A simple SVM machine learning classifier to answer the most urgent of questions: does this membrane protein belong to water bears, or poplar trees? (representatives of brown bears vs. redwood trees, go bears!)
This framework builds a classifer for any type of coding sequence, with any two genbank assmeblies of your choosing.
Clone this repo, then create a folder named 'genbank' to contain genbank files from NCBI. You can choose any two assemblies, but they must contain the 'CDS' (coding sequence) annotation for you to be able to pull gene sequences out of the genome.
The python scripts explained, in order:
Script for extracting protein sequences out of the genbank file into a fasta file using BioPython.

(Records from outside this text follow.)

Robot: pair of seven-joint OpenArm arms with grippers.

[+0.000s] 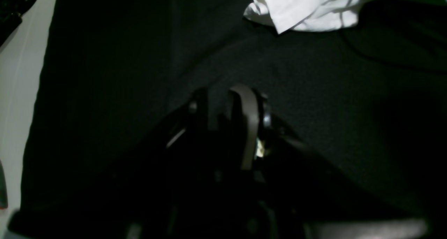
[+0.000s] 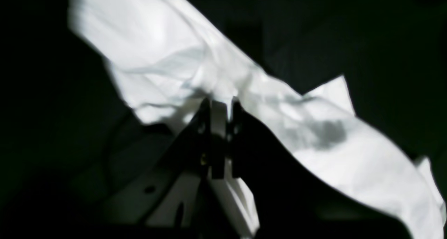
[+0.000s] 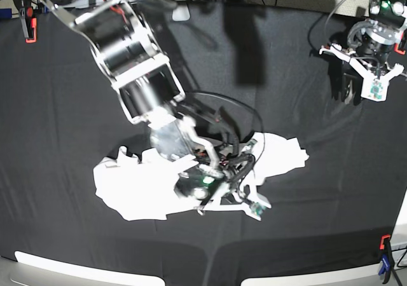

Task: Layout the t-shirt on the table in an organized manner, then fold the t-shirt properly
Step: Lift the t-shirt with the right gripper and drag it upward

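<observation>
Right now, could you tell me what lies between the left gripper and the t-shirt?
Only bare black cloth of the table: the left wrist view shows it between the left gripper and the t-shirt.

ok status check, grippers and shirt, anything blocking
Right gripper shut on the t-shirt, mid-table. Left gripper empty, hovering over the table, clear of cloth. Shirt crumpled, not laid out. Nothing in the way.

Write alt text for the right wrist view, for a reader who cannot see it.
The right tool, seen from just behind its dark fingers, is shut on a fold of the white t-shirt. The crumpled shirt runs in a blurred band from upper left to lower right over the black-covered table.
</observation>
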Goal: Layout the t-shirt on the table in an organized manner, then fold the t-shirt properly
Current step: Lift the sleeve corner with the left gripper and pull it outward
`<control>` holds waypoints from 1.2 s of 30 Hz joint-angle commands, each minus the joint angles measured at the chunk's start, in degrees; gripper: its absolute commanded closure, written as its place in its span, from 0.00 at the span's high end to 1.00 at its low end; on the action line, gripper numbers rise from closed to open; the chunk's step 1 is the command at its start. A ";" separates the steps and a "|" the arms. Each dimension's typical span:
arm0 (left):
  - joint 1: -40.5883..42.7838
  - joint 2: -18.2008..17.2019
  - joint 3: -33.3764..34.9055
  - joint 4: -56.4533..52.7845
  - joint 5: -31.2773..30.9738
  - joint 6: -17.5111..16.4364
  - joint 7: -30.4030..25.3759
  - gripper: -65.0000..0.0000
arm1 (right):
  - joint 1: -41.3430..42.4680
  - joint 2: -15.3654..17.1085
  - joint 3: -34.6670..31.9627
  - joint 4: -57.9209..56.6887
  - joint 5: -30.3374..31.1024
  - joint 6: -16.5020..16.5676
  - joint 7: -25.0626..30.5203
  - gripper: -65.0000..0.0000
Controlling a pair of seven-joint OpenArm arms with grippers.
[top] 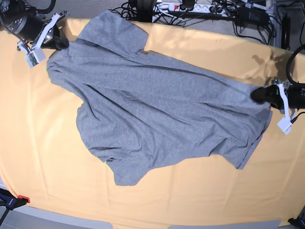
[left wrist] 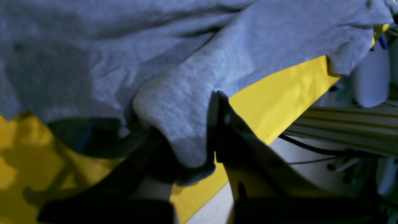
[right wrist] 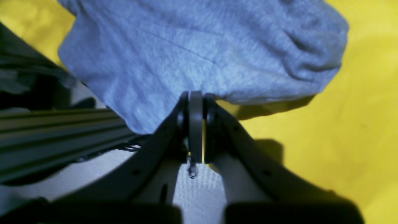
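Observation:
The grey t-shirt lies spread and wrinkled, slanting across the yellow-orange table. One sleeve points to the far edge and another to the near edge. At the shirt's right end, my left gripper is shut on a bunched fold of the t-shirt; in the wrist view the cloth bulges between the left gripper's dark fingers. At the far left corner, my right gripper is shut, and the right gripper's tips pinch the edge of the t-shirt just above the table.
Cables and a power strip run behind the table's far edge. An aluminium rail shows beside the table's edge in the right wrist view, and a rail in the left wrist view. A clamp sits at the near left corner.

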 commanded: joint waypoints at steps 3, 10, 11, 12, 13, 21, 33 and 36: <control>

Here, you implement the logic in what kinds of coding sequences you want to extract. In this example, I pulled coding sequences that were annotated with the term "membrane" to find hypothetical membrane-associated proteins.
Balanced sets are important in training models. To ensure the total number of protein sequences is the same across both organisms, use this script.
Here, we calculate features of the gene sequences we found previously. The SVM model attempts to draw a hyperplane between the proteins belonging to each organism using the features you specify. In this exmaple, I used the ProtParam package in BioPython to find features such as amino acid composition, secondary structures, molecular weight, etc.
The model is built, trained, and tested here.